One other issue was the non-supply of food grains last year from June to September to women running self help groups (SHGs) who cook mid-day meals. The public distribution system (PDS) centres refuse to stock the grains since it is not profitable, said an official. The SHGs had to put in their own money to buy grains or get it from the PDS shops they ran. A grave issue was the lack of supply of folic acid tablets, crucial during pregnancy since most of the tribal women suffered from anemia. Ms Indavi Tulpule of the Shramik Mukti Sanghatana said that for four months there was no supply of folic acid tablets. Dr. Pooja Singh, additional district health officer, admitted there was a shortage but she said the government had launched a new Weekly Iron Folic Acid Supplementation (WIFS) scheme under which four lakh tablets were given to Shahpur taluka alone on January 28. However, these tablets were sent for testing last December and the report had not come. While Dr. Singh said the tablets were released, the taluka medical officer said these tablets were not available.

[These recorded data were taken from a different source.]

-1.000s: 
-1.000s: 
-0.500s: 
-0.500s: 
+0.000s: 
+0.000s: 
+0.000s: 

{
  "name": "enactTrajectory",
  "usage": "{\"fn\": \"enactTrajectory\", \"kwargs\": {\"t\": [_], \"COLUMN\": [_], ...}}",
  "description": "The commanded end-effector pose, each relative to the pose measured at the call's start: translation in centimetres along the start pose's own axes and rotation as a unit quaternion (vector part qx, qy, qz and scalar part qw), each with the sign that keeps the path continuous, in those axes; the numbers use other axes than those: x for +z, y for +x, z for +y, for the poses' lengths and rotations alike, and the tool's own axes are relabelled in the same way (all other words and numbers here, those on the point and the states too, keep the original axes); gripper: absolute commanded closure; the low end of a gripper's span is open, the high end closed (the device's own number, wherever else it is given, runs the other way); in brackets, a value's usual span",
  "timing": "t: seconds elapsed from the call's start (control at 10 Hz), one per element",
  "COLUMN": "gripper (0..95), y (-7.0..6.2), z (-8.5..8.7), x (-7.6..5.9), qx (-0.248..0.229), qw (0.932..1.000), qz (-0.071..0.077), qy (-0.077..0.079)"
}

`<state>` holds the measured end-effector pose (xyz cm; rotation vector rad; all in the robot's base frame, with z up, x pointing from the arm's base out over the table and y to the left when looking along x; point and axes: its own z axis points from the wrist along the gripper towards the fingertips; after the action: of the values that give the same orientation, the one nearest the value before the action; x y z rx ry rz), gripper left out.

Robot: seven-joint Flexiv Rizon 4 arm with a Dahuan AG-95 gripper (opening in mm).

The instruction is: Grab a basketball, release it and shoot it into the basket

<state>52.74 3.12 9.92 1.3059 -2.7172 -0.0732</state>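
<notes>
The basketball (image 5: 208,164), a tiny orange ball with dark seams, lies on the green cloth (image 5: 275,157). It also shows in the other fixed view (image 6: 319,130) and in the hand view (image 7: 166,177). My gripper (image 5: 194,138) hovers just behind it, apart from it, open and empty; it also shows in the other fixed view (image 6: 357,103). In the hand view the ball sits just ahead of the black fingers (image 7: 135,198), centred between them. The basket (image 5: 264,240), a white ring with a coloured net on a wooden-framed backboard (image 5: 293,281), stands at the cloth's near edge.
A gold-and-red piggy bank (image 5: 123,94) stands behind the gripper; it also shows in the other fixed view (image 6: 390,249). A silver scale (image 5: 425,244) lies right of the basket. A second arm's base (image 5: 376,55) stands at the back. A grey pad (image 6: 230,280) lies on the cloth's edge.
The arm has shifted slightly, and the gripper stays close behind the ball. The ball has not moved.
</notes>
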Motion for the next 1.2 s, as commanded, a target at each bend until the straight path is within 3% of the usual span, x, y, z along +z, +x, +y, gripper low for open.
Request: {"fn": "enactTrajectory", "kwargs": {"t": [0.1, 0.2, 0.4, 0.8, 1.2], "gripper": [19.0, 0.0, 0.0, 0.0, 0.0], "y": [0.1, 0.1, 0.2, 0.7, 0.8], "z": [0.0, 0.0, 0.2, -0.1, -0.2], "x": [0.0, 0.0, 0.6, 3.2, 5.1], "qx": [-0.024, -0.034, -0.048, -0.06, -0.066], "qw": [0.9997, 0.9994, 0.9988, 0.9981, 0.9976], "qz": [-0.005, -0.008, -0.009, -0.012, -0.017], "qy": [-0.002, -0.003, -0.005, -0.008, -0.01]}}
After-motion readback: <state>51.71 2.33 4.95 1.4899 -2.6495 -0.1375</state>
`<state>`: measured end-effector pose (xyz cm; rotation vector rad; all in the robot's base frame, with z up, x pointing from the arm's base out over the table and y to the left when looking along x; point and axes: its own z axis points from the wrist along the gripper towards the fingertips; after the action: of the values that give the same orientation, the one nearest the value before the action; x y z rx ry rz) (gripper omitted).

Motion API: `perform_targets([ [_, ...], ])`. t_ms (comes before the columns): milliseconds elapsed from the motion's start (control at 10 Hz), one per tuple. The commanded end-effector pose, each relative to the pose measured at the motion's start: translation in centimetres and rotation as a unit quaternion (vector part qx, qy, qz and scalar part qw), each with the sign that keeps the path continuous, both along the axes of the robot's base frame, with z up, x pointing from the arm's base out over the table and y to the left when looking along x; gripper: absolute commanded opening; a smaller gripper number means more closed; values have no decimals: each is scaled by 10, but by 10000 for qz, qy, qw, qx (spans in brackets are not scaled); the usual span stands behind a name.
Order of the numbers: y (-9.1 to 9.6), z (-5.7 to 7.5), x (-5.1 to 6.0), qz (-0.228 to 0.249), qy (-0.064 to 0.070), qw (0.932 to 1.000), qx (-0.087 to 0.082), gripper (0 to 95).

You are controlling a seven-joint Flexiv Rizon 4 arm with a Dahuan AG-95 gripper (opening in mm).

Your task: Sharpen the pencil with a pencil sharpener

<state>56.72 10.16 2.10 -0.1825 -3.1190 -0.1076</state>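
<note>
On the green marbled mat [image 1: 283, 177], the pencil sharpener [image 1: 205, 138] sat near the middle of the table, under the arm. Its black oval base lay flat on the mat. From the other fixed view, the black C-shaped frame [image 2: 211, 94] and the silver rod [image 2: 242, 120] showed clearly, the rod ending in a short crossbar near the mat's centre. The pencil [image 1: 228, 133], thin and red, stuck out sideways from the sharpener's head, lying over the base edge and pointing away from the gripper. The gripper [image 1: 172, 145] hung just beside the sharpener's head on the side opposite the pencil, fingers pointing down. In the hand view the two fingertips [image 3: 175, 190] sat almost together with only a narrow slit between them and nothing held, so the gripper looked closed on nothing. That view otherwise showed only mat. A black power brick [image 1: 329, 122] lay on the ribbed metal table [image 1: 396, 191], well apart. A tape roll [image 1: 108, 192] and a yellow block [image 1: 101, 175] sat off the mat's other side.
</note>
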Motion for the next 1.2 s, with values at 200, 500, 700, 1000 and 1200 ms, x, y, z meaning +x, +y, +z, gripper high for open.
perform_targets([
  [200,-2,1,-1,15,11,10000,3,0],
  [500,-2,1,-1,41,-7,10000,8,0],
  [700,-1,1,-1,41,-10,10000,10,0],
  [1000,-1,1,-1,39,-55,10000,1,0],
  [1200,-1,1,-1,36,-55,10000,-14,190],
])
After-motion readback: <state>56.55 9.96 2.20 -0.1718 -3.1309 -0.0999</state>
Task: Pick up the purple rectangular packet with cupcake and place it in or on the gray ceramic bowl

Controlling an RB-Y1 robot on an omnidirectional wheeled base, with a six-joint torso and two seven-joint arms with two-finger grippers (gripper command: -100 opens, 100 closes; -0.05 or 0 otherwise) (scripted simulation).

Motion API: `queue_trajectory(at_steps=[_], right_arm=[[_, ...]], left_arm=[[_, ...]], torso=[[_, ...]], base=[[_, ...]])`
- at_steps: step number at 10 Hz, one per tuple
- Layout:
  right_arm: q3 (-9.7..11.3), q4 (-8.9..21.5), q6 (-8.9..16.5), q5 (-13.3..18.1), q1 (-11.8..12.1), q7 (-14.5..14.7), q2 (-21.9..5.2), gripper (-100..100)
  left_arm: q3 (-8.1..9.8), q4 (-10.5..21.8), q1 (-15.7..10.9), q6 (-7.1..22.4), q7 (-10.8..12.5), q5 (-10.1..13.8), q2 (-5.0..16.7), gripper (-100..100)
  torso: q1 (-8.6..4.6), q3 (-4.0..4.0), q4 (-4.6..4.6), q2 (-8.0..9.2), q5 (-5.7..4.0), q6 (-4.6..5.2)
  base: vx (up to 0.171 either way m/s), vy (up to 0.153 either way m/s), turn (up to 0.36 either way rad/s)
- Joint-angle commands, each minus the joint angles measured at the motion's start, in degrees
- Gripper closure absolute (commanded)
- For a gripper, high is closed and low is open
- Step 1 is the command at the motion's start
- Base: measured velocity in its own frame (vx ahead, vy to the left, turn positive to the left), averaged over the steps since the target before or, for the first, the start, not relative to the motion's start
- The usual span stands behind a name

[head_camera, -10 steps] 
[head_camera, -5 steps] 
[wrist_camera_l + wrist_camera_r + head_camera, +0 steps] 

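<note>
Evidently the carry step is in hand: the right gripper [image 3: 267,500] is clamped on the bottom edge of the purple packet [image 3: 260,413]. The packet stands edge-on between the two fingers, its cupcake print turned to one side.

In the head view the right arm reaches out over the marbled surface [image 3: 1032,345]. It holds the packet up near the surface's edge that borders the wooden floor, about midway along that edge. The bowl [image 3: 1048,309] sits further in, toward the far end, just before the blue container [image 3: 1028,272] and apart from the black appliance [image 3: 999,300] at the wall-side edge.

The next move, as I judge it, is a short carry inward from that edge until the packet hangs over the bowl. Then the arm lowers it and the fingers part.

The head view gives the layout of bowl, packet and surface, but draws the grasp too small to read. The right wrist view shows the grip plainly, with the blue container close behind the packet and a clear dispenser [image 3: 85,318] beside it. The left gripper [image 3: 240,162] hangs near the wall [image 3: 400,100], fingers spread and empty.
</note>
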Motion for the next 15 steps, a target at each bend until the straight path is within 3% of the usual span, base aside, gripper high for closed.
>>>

Lack of supply of medicines at the nine PHCs and 60 sub-centres in Shahpur came in for much criticism. At Vashind PHC the medical officer Dr. Vinay Devlalkar almost got beaten up because he could not provide the drugs required and he rarely gets what he indents for. He had to buy extra medicines to fulfil demands. The State rarely gives what the PHCs require and even Dr. M S Dhere from Dolkhamb PHC admitted to being low on essential medicines.

At the PHC at Tanki Pathar, the contractor vanished without fitting a water tank. Now bullock carts ferry water to the PHC. The two doctors and staff cannot live there. The condition of other PHCs too is pathetic with leakages during monsoon and poor construction. Access is also an issue for many people. There is one PHC located near a poultry farm and people want it to be relocated due to the high risk of infection.

Dr Nitin Jadhav, state coordinator of the NGO SAATHI for community based monitoring, said that these issues were raised at other public hearings in the area but they have not been resolved. “There has to be a process to resolve them at local levels,” he said.